Once the sausage is cooked through, add the diced onion, carrots, and celery to the pot. Sauté these vegetables for another 5-7 minutes until they are tender and the onion is translucent.
Incorporate the minced garlic into the mixture and sauté for an additional minute, just until you can smell its aromatic warmth.
Pour the chicken broth into the pot along with the undrained diced tomatoes, dried basil, and dried oregano. Season the mixture with salt and freshly ground black pepper, and bring the soup to a gentle simmer.
Allow the soup to simmer for about 10 minutes.

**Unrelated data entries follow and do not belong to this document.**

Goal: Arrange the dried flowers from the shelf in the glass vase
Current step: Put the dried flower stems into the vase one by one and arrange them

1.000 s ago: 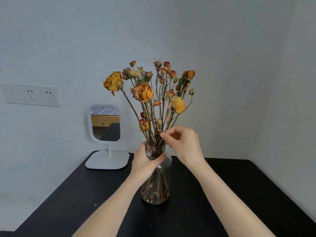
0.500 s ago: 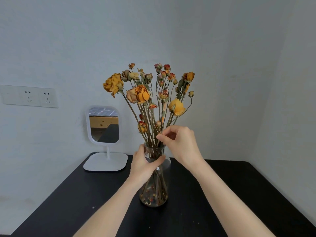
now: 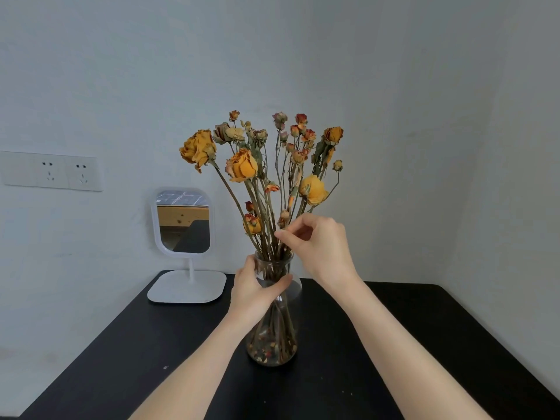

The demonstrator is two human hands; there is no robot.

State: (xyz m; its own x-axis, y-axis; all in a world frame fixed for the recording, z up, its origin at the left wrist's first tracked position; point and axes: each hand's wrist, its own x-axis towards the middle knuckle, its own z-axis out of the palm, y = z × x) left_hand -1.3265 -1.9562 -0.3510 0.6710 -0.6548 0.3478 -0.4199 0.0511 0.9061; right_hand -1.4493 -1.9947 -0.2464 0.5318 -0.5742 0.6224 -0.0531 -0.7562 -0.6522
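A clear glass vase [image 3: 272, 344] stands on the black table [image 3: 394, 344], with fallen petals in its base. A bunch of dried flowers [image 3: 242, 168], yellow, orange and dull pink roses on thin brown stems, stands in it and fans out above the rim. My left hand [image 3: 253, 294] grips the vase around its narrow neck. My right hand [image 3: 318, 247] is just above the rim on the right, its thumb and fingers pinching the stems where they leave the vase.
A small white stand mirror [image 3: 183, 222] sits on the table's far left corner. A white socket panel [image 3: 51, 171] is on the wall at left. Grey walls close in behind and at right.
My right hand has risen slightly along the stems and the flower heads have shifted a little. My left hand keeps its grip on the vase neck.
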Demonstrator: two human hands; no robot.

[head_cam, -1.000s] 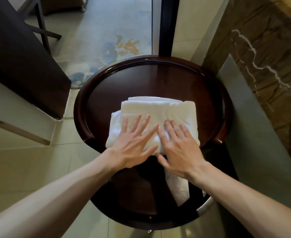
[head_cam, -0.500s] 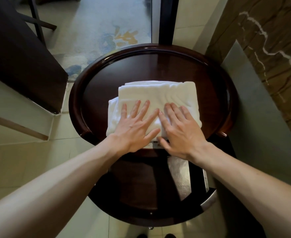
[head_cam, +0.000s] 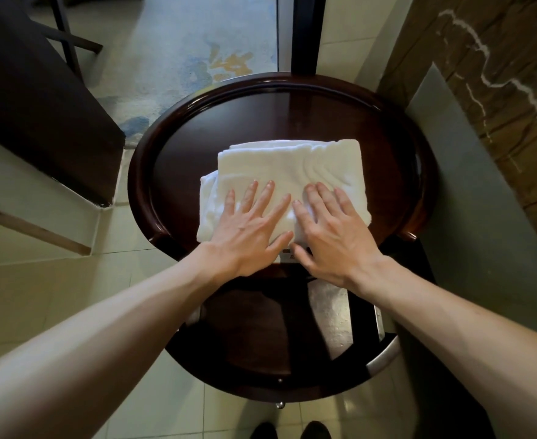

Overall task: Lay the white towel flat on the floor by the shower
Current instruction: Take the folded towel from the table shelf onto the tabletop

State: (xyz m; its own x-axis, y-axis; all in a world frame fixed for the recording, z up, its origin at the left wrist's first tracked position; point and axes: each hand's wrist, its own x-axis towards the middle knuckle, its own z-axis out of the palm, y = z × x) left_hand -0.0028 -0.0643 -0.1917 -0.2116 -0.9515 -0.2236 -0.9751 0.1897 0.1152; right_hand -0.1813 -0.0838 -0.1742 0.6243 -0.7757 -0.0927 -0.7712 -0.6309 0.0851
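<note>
My left hand point(head_cam: 248, 229) and right hand point(head_cam: 333, 232) press flat, fingers straight and spread, on the folded white towel point(head_cam: 292, 163) toward six o'clock on the round dark bench point(head_cam: 260, 115).

We are looking at a white towel point(head_cam: 292, 166) folded into a thick rectangle, with curved raised lines pressed into its top layer. It is lying flat on the near half of a round dark wooden table point(head_cam: 260, 115), and its lower folds are sticking out at the left side.
</note>
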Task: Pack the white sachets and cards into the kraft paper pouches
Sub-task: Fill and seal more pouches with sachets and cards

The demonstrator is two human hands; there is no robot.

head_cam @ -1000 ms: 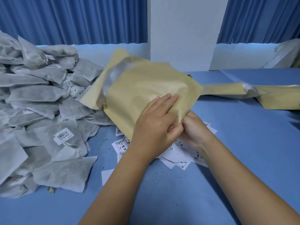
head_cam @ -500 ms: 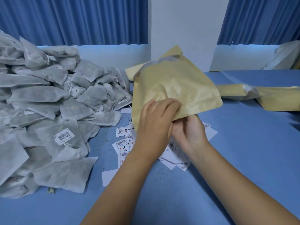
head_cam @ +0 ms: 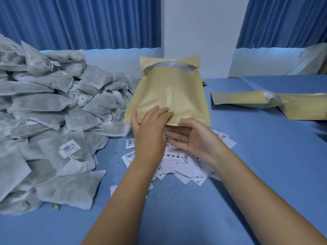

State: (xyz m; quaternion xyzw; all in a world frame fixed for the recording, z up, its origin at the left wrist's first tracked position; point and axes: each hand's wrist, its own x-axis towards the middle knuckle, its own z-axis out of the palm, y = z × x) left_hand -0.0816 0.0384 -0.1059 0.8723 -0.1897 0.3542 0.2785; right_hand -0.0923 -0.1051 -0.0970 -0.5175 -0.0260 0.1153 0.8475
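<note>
Fingers, left: the left hand (head_cam: 150,137) is laying its fingers (head_cam: 159,113) straight and close together on the lower front of the kraft pouch (head_cam: 169,96); the thumb is sticking out sideways, past the pouch's left edge
Fingers, right: the right hand (head_cam: 196,140) is holding its fingers (head_cam: 177,137) spread and straight, gripping nothing; they are pointing toward the left hand, just under the pouch's bottom edge (whether the thumb is touching that edge I cannot tell)
Pouch: it is standing up just beyond both sets of fingertips; its mouth is gaping at the top, showing a silvery lining
Cards: the printed cards (head_cam: 178,159) are lying scattered on the blue table (head_cam: 256,165), directly beneath the fingers of both hands
Sachets: the white sachets (head_cam: 53,110) are lying heaped well to the left of the left fingers; one is showing a barcode label (head_cam: 69,148)
Other pouches: more kraft pouches (head_cam: 261,99) are lying flat well to the right of the right fingers
</note>
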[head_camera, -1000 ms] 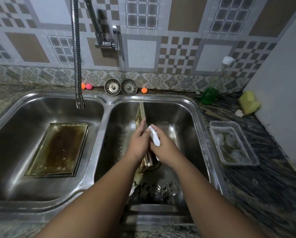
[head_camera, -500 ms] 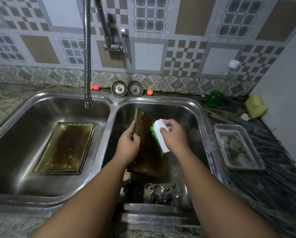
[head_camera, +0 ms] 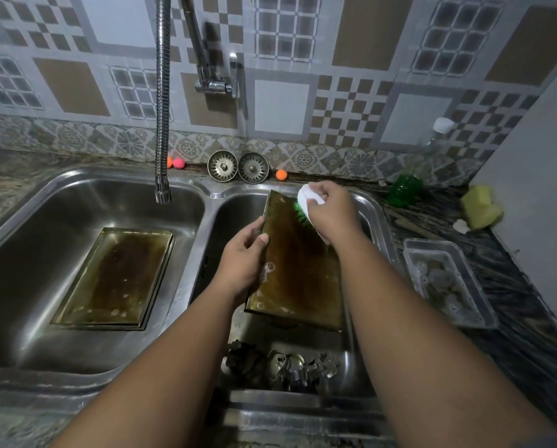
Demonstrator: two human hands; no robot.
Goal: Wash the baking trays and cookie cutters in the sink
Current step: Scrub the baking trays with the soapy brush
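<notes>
Patterned wall tiles (head_camera: 367, 59) back a steel double sink (head_camera: 206, 189) set in a dark stone countertop (head_camera: 513, 318).

The first baking tray (head_camera: 299, 270) stands propped at a slant in the right basin. The left hand (head_camera: 243, 257) grips its left edge, probably to steady it against scrubbing pressure. The right hand (head_camera: 330, 211) is closed around a white scrubbing brush (head_camera: 306, 202), green bristles pressed to the tray's far right corner.

The second baking tray (head_camera: 118, 276) lies flat in the left basin, under the hose spout (head_camera: 162, 124). The cookie cutters (head_camera: 290, 367) are heaped at the right basin's near edge. A plastic tub (head_camera: 448, 282) sits by the sink's right edge.
</notes>
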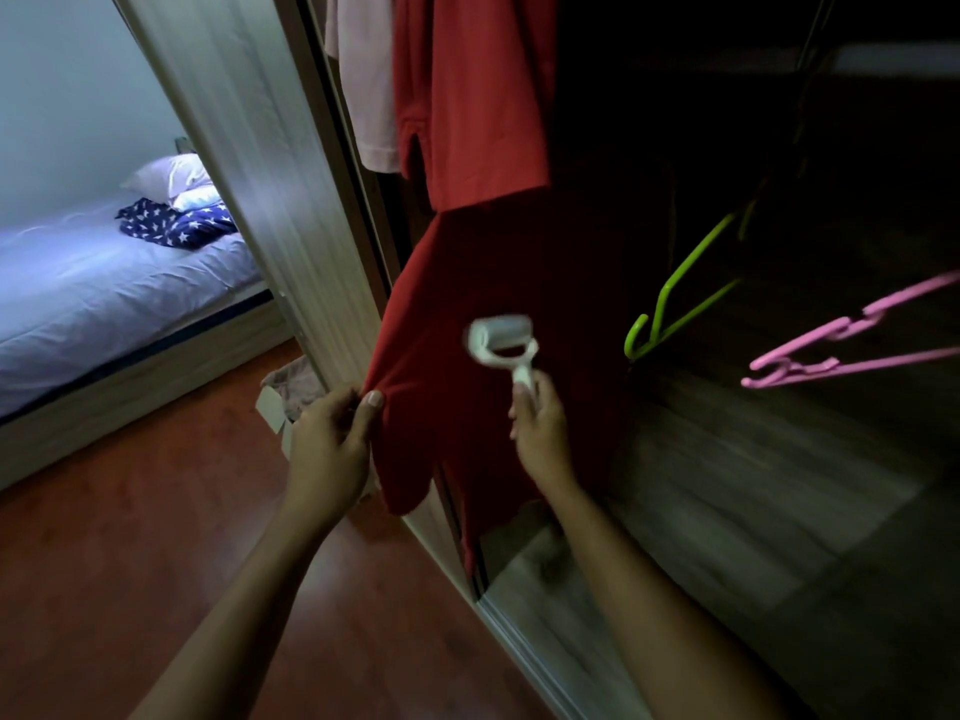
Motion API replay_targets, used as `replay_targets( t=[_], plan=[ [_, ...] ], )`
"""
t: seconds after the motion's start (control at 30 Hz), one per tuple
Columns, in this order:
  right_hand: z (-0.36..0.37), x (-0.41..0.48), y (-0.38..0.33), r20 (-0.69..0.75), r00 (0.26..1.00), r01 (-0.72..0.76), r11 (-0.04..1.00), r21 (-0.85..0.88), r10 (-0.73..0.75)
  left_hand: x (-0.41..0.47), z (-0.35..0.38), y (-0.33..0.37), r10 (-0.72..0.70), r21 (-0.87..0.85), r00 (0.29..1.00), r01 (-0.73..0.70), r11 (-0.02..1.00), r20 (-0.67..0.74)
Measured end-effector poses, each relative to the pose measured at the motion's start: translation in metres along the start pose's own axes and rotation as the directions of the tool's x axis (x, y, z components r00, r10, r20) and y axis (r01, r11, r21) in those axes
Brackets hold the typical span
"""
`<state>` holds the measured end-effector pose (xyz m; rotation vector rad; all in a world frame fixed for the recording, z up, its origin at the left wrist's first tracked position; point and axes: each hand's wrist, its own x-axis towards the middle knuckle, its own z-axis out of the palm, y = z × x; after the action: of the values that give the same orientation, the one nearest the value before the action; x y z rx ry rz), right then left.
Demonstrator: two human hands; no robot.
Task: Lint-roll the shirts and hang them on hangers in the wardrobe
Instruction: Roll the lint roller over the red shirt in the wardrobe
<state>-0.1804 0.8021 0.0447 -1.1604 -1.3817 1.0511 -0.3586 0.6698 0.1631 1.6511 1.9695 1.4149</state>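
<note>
- The red shirt (483,283) hangs inside the wardrobe (779,459), by its left door edge.
- The left hand (332,433) pinches the shirt's bottom edge and pulls it out of the wardrobe.
- The right hand (540,423) holds the white lint roller (501,345) by its handle, against the shirt.
- A green hanger (675,298) and a pink hanger (852,340) hang deeper in the wardrobe, to the right of the shirt.

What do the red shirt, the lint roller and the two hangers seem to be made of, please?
Red shirt: soft matte fabric, likely cotton; it drapes and bunches where the left hand pinches it. Lint roller in the right hand: smooth white plastic, blurred. Green hanger and pink hanger: thin bright bars, probably moulded plastic.
</note>
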Motion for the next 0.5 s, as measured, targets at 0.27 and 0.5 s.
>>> replay_targets(
  t=[0.27, 0.5],
  plan=[
    [0.006, -0.041, 0.05, 0.358, 0.879, -0.208, 0.929, -0.306, 0.315, -0.005, 0.001, 0.003, 0.003, 0.01, 1.0, -0.004, 1.0, 0.006],
    [-0.026, 0.018, -0.015, 0.024, 0.998, -0.052, 0.996, -0.077, 0.054, -0.008, 0.006, -0.003, -0.009, 0.009, 0.999, 0.008, 1.0, 0.048]
  ],
)
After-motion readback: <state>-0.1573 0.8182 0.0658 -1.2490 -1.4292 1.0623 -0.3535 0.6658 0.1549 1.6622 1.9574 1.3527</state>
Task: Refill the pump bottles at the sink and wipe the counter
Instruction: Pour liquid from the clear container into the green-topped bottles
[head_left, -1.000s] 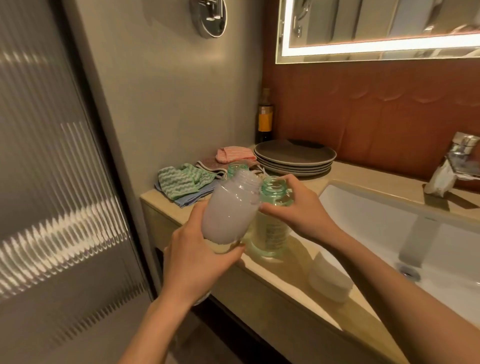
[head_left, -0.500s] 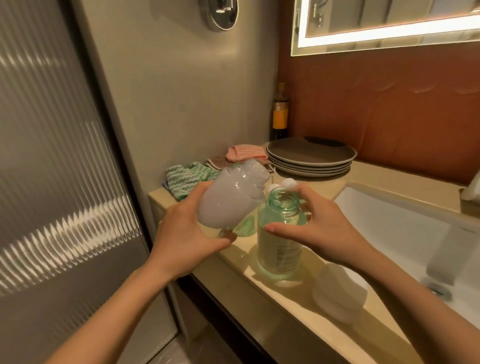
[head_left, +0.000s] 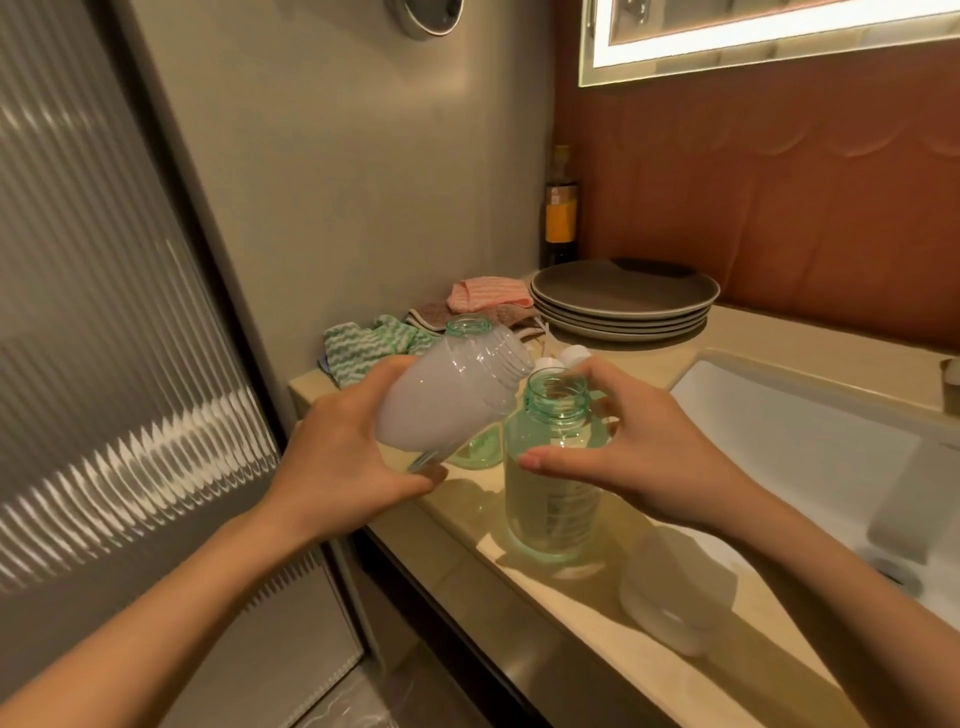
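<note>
Left hand (head_left: 343, 457) fingers wrap the cloudy refill bottle (head_left: 447, 405), now tipped further, mouth just beside the open green pump bottle (head_left: 556, 499). Right hand (head_left: 639, 457) fingers curl round its neck; it stands near the worktop (head_left: 571, 597) front edge. Pour looks imminent.

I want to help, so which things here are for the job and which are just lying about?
For the job: white bottle in the left hand, green bottle in the right hand, second green bottle, white caps, cloths, sink.
Just lying about: plates, dark bottle.
</note>
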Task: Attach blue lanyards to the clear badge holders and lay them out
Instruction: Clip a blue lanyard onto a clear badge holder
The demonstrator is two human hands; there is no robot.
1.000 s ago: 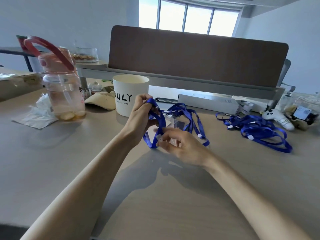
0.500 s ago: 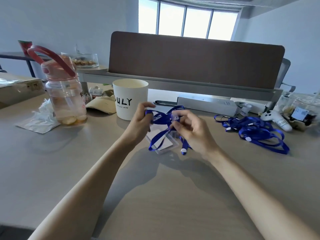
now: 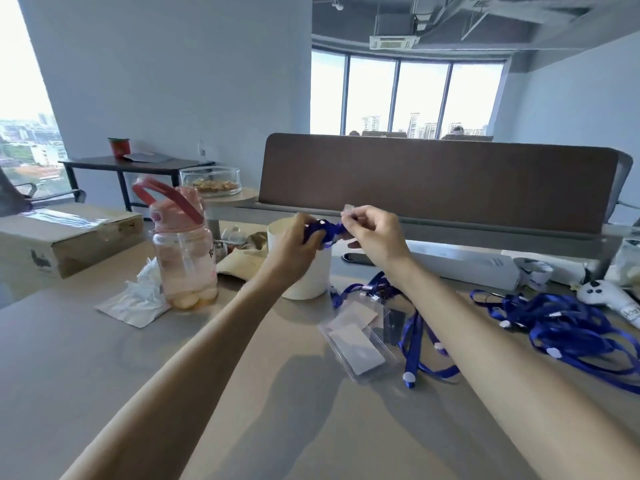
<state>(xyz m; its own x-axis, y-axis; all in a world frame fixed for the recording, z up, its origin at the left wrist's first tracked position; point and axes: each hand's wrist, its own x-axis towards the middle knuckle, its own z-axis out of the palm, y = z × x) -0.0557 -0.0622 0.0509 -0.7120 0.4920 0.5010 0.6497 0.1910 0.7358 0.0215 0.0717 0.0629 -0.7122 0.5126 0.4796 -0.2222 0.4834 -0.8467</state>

This not only infuses the flavors but also helps the vegetables soften further.
Add the tortellini to the pot and cook according to package instructions, which should take around 3-5 minutes until they are tender.
In the final minute of cooking, stir in the fresh spinach, gently folding it into the soup until it wilts and brightens the dish.
Taste the soup and adjust the seasoning with more salt or pepper if needed.
Notes
Ladle the soup into deep bowls and top with grated Parmesan cheese and fresh spinach leaves. Serve with crusty bread.